“La clave para gestionar un grupo es saber qué botón tocar en cada jugador. Porque algunos responden cuándo les tocás la cabeza, algunos el corazón y otros, el bolsillo”. Julio Lamas es un gran entrenador de básquet pero, desde su joven carrera escuchó los consejos de León Najnudel. Y su mentor siempre repetía. “Una de las cosas que debe saber un entrenador es de básquet”, decía, dejando claro que había muchas otras cuestiones importantes si uno quería ser un técnico exitoso, más allá de los conocimientos específicos de su deporte. Y, con el tiempo, si algo se destacó en Lamas, fue la habilidad para conducir los grupos, de ahí aquella frase que acuñó para explicar cómo cada basquetbolista es un mundo aparte y responde a distintas motivaciones para ser exigido. Una virtud que no tuvieron en Oakland en los años 90. A comienzos de aquella época, los Warriors, el equipo de la ciudad, empezaban a atravesar un gran momento. Don Nelson, un consagrado DT, estaba armando una banda que se transformaría en uno de los equipos más lindos de ver en toda la NBA, por estilo colectivo y talento individual. Fue en 1992 cuando, elegido en el puesto N° 24 del draft, llegó Latrell Sprewell, un escolta de 1m96, dueño de un estilo excitante, quien se sumaría a un base atractiva de jugadores que llevarían a Golden State a tutearse con los poderosos. Pero, claro, en un par de años, el sueño se transformaría en pesadilla. Los errores dirigenciales y de coaches, en la gestión del equipo y sus personalidades, harían implosionar el proyecto y todo terminaría en uno de los mayores papelones de la historia del deporte profesional de Estados Unidos, con Sprewell intentando ahorcar a su entrenador. En esta nota relataremos los hechos que derivaron en la segunda suspensión más larga de la NBA para el jugador y buscaremos dar con los motivos, las formas de imponer la disciplina, las carencias emocionales detrás de las estrellas y cómo el combo de show-dinero-fama-presiones puede terminar haciendo estallar a personalidades que esconden graves problemas de carácter.

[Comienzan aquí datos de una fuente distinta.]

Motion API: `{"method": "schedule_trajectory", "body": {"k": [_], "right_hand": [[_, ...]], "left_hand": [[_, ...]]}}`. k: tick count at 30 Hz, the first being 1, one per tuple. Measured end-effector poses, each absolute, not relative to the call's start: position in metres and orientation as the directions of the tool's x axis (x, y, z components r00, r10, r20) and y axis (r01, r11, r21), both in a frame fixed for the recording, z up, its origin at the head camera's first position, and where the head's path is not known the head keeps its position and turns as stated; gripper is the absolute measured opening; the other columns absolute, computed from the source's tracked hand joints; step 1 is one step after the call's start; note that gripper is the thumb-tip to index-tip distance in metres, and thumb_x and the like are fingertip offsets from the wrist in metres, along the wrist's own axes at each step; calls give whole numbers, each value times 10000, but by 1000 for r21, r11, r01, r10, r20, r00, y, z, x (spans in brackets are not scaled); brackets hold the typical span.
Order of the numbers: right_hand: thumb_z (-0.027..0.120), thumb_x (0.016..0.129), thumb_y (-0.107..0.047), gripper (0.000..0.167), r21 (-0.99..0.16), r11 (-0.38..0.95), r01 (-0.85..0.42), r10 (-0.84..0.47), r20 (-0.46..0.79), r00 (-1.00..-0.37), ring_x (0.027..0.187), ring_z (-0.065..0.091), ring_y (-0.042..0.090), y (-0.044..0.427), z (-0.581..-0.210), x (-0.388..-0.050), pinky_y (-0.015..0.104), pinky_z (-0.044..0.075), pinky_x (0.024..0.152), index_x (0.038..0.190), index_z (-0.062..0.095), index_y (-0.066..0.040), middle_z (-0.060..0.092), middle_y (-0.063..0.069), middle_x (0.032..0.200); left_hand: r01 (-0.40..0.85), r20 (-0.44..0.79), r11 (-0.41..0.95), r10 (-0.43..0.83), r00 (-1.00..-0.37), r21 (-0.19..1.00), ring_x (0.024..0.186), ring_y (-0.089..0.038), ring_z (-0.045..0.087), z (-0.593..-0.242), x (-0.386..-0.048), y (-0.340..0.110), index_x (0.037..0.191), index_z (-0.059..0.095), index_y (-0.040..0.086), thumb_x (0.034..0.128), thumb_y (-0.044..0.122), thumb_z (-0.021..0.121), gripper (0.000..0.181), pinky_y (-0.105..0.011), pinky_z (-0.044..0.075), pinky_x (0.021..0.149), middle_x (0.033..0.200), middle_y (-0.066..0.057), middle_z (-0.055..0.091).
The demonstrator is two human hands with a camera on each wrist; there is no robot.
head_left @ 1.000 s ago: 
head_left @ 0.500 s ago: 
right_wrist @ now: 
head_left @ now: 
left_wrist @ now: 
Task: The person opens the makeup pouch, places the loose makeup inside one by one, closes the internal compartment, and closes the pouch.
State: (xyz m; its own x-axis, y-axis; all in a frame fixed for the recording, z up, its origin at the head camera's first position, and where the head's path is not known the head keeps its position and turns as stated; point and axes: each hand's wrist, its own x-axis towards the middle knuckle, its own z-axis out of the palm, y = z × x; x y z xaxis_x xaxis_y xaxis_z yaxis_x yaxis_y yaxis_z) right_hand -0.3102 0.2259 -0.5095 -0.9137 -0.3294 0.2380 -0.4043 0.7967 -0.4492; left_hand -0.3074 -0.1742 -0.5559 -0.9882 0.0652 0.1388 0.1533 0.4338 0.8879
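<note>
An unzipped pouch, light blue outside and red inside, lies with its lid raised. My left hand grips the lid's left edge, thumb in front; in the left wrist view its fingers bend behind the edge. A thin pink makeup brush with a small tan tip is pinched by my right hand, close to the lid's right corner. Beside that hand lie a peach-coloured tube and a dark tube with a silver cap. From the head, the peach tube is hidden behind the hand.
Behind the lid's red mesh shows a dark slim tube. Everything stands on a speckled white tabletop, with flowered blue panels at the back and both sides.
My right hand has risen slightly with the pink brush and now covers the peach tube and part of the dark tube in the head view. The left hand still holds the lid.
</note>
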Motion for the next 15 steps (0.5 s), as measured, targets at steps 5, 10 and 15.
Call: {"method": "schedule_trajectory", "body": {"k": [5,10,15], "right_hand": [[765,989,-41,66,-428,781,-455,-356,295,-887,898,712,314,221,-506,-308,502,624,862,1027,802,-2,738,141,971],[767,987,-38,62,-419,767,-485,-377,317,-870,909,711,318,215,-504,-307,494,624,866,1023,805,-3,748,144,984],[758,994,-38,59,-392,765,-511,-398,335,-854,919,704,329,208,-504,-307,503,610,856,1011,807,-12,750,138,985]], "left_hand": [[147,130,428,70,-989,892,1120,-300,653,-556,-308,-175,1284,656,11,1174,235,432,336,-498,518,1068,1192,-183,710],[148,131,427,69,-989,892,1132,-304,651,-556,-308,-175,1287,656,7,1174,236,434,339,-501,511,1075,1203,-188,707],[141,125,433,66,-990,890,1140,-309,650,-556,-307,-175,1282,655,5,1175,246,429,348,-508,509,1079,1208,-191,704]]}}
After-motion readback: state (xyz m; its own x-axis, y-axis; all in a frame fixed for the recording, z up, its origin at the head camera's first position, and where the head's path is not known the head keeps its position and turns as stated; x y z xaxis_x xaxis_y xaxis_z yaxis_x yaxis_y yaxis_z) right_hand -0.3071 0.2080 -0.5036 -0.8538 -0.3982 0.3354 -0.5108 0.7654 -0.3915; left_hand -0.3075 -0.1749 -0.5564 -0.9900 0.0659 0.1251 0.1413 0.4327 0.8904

Para entender el contexto de aquella agresión, una de las más famosas entre protagonistas de las grandes ligas estadounidenses, hay que volver a a fines de los 80, cuando el técnico Don Nelson puso en campo un equipo excitante con Chris Mullin –uno de los mejores tiradores de la historia-, Tim Hardaway –un base indescifrable, por sus cambios de dirección y recursos para meter puntos- y Mitch Richmond –un escolta que era una máquina de anotar-. Aquel conjunto, por ese trío explosivo, cobró fama como el Run T-M-C (por los nombres de pila de los tres y haciendo alusión al famoso grupo de rap RUN DMC) y cautivó a todos, corriendo la cancha y metiendo un promedio de 116 puntos. A ellos se sumaría el lituano Sarunas Marciulonis, una especie de Ginóbili de los 80, de hecho el creador del movimiento que Manu perfeccionaría como el Eurostep, quien ocuparía el lugar de Richmond, canjeado insólitamente a Sacramento.
En la 91/92, ese equipo ganó 55 de 82 partidos, el tercer mejor récord de la NBA, y Golden State parecía listo para acercarse a la gloria. Necesitaba un par de piezas más para terminar de armar un equipo top. Y, justamente, esas piezas llegaron. Es más, tres por el precio de dos… La primera fue Sprewell, elegido N° 24 del draft 92, la segunda con la llegada del ala pivote Chris Webber -uno de esos talentos que aparecen una vez cada tanto y que mereció el N° 1 de esa elección al año siguiente- y la tercera se llamó Billy Owens, alero versátil de valiosa contribución. Con Nelson y nuestro conocido Gregg Popovich como asistente, los Warriors desplegaron las alas y repitieron otra gran campaña (50-32), con un exuberante Sprewell, autor de 21 puntos, 5 rebotes y 4.7 asistencias por partido.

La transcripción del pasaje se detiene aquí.